**Required work**
Where does the word "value" show up in the records? Copy every line that holds it.

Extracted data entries
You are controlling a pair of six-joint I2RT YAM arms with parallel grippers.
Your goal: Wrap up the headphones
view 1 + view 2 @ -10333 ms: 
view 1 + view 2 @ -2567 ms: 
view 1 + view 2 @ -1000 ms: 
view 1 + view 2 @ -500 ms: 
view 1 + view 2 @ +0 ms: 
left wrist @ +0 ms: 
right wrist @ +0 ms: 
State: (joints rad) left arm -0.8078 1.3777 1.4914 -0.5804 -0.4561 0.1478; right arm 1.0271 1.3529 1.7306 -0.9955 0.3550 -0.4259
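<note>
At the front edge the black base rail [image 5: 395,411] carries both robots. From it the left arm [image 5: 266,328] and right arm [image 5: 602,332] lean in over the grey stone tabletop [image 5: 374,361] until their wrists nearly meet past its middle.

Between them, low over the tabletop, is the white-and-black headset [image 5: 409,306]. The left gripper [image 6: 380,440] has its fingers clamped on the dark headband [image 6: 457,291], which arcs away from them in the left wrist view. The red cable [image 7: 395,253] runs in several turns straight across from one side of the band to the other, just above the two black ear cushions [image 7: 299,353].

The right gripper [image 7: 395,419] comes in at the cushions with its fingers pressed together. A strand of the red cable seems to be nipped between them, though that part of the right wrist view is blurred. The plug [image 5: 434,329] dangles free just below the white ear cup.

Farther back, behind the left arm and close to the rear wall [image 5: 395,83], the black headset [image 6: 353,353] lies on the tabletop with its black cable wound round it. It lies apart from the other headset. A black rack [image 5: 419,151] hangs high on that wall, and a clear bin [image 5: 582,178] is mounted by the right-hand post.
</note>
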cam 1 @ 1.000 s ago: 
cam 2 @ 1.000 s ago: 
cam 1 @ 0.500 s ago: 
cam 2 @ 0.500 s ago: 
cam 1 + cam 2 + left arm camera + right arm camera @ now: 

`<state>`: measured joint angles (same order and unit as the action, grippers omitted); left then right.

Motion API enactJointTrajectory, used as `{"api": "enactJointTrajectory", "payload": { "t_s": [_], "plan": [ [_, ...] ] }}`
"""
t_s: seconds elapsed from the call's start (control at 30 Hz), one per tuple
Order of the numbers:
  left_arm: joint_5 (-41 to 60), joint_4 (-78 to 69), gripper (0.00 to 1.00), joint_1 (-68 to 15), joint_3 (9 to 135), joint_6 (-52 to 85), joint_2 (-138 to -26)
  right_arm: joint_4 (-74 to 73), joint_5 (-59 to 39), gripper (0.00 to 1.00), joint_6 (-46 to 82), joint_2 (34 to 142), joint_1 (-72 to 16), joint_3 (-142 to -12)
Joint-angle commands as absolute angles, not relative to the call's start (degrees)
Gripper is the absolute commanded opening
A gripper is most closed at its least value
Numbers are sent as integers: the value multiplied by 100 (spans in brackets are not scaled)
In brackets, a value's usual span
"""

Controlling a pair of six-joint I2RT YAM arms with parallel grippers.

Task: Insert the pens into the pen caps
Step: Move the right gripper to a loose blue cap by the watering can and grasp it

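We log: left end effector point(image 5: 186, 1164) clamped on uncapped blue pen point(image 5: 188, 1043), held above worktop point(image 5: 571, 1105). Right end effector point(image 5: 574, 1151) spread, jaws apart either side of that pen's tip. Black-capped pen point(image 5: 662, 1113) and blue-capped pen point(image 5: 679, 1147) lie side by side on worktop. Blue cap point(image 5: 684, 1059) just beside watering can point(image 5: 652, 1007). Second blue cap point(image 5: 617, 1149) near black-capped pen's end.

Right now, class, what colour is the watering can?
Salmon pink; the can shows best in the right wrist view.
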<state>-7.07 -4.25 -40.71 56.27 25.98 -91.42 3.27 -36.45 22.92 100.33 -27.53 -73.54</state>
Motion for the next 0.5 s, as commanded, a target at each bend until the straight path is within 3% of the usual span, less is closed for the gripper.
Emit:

**Response below**
A gripper is most closed at its least value
Numbers are sent as integers: the value multiplied by 100 (spans in brackets are not scaled)
In brackets, a value's usual span

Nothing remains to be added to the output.